I don't know how many systems we're talking about here, but it might
be worth doing a couple of things.

If you use a Linux machine as your Internet router, install Wireshark
(which is the new name for Ethereal) on there. If you don't use Linux
on your router, put a hub in between all your switches and your
internet router - likely to be no more than about 3 or 4 at a guess,
then attach a desktop machine to each of the hubs, on which should be
installed something like Fedora or another desktop distro, and then
install Wireshark on these machines. You should be monitoring for (as
previously mentioned) port 22 for all outbound traffic, for example,
if your internal network is 10.0.0.0 and your netmask is 255.255.255.0
then your filter is:

tcp.port == 22 && ip.dst != 10.0.0.0/24

This will then show you the originating server for all your outbound
SSH requests.

Next, you isolate the machine. If it's not a machine you manage,
you'll have to figure out which box on the network it is. If you can
resolve the ARP address, then you can look on your switches (assuming
they are managed switches) to see which port the machine is plugged
into, or you'll just have to do a massive amount of pinging against
that IP address, and look at the traffic lights on the switches to see
which port is receiving a lot of traffic. Unplug the box and wait to
see who moans that their computer has stopped working, then pull the
owner to one side and give them a dressing down about letting someone
use their machine (because obviously it *won't* be them LOL).
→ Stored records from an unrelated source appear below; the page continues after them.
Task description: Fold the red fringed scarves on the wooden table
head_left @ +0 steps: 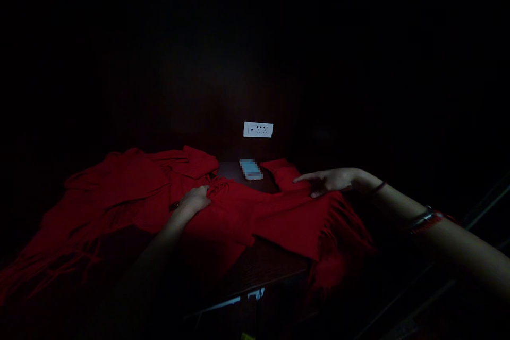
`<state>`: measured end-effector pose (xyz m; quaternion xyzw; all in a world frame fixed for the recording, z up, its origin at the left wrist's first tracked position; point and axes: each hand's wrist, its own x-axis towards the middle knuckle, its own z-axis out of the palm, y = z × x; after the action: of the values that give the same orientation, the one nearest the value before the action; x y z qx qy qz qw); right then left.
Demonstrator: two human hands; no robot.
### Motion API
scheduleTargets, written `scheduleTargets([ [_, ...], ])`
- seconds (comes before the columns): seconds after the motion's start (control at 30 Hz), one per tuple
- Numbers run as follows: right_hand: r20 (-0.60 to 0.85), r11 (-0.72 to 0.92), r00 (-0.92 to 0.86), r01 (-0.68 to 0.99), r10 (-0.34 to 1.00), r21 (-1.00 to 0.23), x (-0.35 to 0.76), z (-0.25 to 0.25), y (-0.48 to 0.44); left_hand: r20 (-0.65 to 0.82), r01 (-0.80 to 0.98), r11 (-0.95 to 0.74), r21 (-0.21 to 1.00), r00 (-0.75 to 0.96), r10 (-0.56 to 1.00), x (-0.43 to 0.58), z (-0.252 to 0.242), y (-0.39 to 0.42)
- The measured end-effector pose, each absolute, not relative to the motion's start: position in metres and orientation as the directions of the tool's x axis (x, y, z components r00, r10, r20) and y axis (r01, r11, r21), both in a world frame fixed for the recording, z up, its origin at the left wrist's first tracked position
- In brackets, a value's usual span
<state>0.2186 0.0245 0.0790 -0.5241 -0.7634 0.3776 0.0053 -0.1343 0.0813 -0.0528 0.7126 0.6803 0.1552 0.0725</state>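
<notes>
A large red fringed cloth [119,196], like a scarf or shawl, lies spread over a dark table in a very dim room. My left hand [193,201] rests on a bunched fold of the cloth near its middle, fingers curled down onto the fabric. My right hand [330,180] reaches in from the right and lies flat on the cloth, fingers stretched out toward the left. Bangles [424,219] sit on my right forearm. A fringed edge [338,244] of the cloth hangs over the table's front right.
A small pale phone-like object [251,169] lies on the bare table behind the cloth. A white wall socket plate [258,129] is on the dark wall above it. The table's front edge [271,281] runs below the cloth. Everything else is in darkness.
</notes>
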Motion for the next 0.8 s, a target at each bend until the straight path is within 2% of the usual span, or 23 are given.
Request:
scheduleTargets([
  [0.1,-0.342,0.354,-0.416,0.906,0.842,-0.231,0.214,0.088,0.040,0.061,0.951,-0.033,0.306,0.015,0.998,-0.127,-0.051,0.075],
  [0.2,-0.268,0.347,-0.293,0.920,0.918,0.183,0.206,0.068,0.049,0.026,0.941,-0.028,0.338,0.020,0.999,-0.120,-0.047,0.072],
  [0.27,-0.209,0.262,-0.198,0.899,0.958,0.352,0.199,0.046,0.049,0.013,0.920,-0.026,0.391,0.023,1.000,-0.119,-0.045,0.073],
  [0.33,-0.126,0.214,-0.178,0.886,0.976,0.411,0.190,0.024,0.044,0.036,0.883,-0.001,0.470,-0.018,0.999,-0.121,-0.043,0.076],
  [0.43,-0.024,0.266,-0.273,0.908,0.962,0.325,0.172,-0.002,0.031,0.116,0.840,0.078,0.537,-0.165,0.979,-0.128,-0.040,0.079],
  [0.53,-0.001,0.429,-0.431,0.897,0.902,0.103,0.152,-0.020,0.018,0.305,0.897,0.049,0.440,-0.200,0.931,-0.132,-0.040,0.076],
  [0.6,0.084,0.491,-0.489,0.871,0.868,-0.010,0.140,-0.029,0.012,0.423,0.937,-0.072,0.341,-0.085,0.902,-0.132,-0.042,0.074],
  [0.63,0.139,0.486,-0.475,0.873,0.869,-0.051,0.135,-0.032,0.011,0.431,0.941,-0.139,0.308,-0.008,0.902,-0.131,-0.044,0.073],
  [0.7,0.200,0.413,-0.385,0.902,0.901,-0.124,0.127,-0.037,0.011,0.338,0.925,-0.238,0.298,0.131,0.932,-0.128,-0.046,0.073],
  [0.8,0.194,0.269,-0.229,0.938,0.954,-0.218,0.120,-0.038,0.016,0.168,0.915,-0.238,0.326,0.192,0.967,-0.121,-0.046,0.073],
])
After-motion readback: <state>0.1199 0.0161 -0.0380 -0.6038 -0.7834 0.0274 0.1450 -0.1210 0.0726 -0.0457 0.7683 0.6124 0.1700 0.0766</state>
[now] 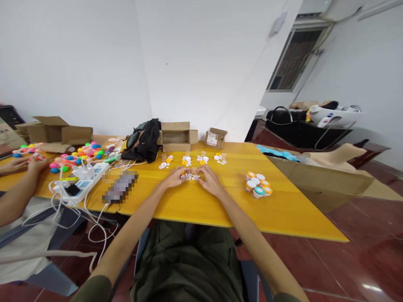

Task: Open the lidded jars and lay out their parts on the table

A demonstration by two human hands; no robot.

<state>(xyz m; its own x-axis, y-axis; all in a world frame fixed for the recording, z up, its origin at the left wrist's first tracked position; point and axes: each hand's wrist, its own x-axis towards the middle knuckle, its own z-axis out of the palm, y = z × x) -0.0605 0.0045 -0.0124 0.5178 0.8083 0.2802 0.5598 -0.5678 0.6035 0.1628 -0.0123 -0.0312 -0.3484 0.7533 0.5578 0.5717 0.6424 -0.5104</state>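
Head view: both forearms reach over a yellow wooden surface (195, 205). The left grip (175, 177) and right grip (210, 180) meet on a small heap of white and orange pieces (191, 176), fingertips touching it. Whether either is closed on a piece cannot be told. To the right of the right grip stands a cluster of small capped jars (258, 184). Just beyond the grips lie four little groups of similar pieces (187, 160). By appearance these are laid out, and the heap remains in hand. The pieces are too small to identify. Farther off sits an open brown cardboard box (175, 136).
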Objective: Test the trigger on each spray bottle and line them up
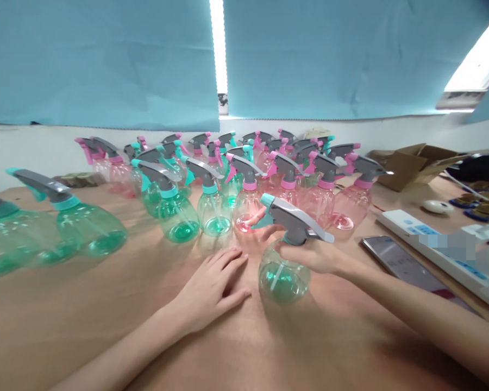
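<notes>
My right hand point(309, 254) wraps the neck of a green spray bottle point(284, 274), just under its grey trigger head point(295, 220), and the bottle stands upright on the brown worktop point(106, 304) right in front of me. My left hand point(209, 288) lies flat and released on the worktop just beside it, fingers spread, touching nothing else.

The bottle looks like thin clear plastic and seems empty, so I judge it very light and easy to tip. The round belly would likely give under a squeeze and feel slick. The neck below the collar is the stiffest place to hold, and the trigger head gives my fingers something to hook under.

Behind it stands a crowd of green and pink bottles point(248, 190), close together. More green bottles point(85, 228) sit to my left. A phone point(395, 260) lies at my right.
</notes>
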Demonstrator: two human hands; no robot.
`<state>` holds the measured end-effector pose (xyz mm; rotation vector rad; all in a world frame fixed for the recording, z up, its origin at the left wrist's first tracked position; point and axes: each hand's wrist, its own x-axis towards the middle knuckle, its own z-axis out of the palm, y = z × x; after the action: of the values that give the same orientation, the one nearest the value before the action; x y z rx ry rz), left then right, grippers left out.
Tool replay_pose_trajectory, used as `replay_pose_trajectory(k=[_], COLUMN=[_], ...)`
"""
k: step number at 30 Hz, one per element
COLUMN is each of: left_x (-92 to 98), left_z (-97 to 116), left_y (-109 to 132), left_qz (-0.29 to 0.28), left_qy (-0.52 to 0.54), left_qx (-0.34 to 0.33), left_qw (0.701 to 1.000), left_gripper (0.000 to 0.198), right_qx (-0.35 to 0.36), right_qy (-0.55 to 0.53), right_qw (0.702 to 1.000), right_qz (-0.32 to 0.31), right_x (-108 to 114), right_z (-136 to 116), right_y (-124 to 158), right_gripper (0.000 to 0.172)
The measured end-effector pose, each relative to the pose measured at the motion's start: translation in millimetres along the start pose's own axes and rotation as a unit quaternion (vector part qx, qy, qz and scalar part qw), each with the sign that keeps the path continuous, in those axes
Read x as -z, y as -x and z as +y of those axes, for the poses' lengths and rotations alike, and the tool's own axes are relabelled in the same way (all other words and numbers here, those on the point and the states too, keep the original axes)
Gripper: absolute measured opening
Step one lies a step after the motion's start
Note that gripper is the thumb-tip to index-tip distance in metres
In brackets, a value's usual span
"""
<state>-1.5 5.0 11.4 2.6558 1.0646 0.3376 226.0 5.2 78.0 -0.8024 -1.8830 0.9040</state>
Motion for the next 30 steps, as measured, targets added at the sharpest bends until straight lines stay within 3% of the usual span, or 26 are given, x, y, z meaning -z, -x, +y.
replay_pose_trajectory(k=[7, 22, 27, 30], left_x=[-2.8, -10.1, -11.2, -11.6], left_z=[-1.6, -9.3, -10.4, -10.2], left_y=[0.0, 0.9, 2.2, 2.7], left_qz=[-0.001, 0.032, 0.031, 0.031], left_qy=[-0.026, -0.025, -0.030, -0.033], left_qx=[-0.001, -0.031, -0.028, -0.027], left_qw=[1.000, 0.999, 0.999, 0.999], left_gripper=[0.048, 0.045, 0.046, 0.045], right_qx=[0.020, 0.012, 0.010, 0.016], right_qy=[-0.015, 0.029, -0.004, -0.040], right_qw=[1.000, 0.999, 1.000, 0.999], right_qz=[0.006, 0.028, 0.016, -0.004], right_x=[0.6, 2.5, 1.8, 0.9], right_z=[4.6, -1.4, -3.6, -1.4], right_y=[1.1, 1.4, 3.7, 4.8], right_gripper=[0.051, 0.014, 0.015, 0.031])
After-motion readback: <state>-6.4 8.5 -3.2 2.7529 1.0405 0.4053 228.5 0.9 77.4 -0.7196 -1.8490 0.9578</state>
If it's a machine that you manage, then you should remove any tools
like NMAP from it, and then take two things, either a DD image or a
tar of the machine's hard disks for evidence, and then an MD5SUM of
all the files on the server. This should be fairly easy to do by using
the find command and the md5sum command... but I'll admit, offhand my
bash-scripting knowledge is a bit lacking. You should also use the
find command to make a list of all files on the drive. Next, send an
e-mail to all users of that box saying that you've had your upstream
connection blocked due to an issue which you have located as
originating on this box, and then wait a day or so. Take another
snapshot of the drive, and compare the MD5SUMs of the files on the
server against those you took the day before, and whatever has changed
see if the original snapshot of those files looks like NMAP or
similar.

Check your login logs (if you make them) and see who logged in in that
24 hours. See which user owns the file that has changed (and pray it's
not "root:root") and then confront the user. If that doesn't work,
then monitor your wireshark logs and see at what time of day the
traffic is being generated. If it's outside your normal operating
hours, check the crontabs for all your users, see what ps aux throws
up - especially for high processor usage or long-running tasks. You
can also try using ntop to see what processes are running "hot" as far
as network traffic goes.

And after all that lot, phone your ISP and tell them that you've
sorted the problem, and that if they have any further issues, rather
than cutting you off at the ISP level, maybe they should contact a
local administrator, such as yourself, and provide your phone number.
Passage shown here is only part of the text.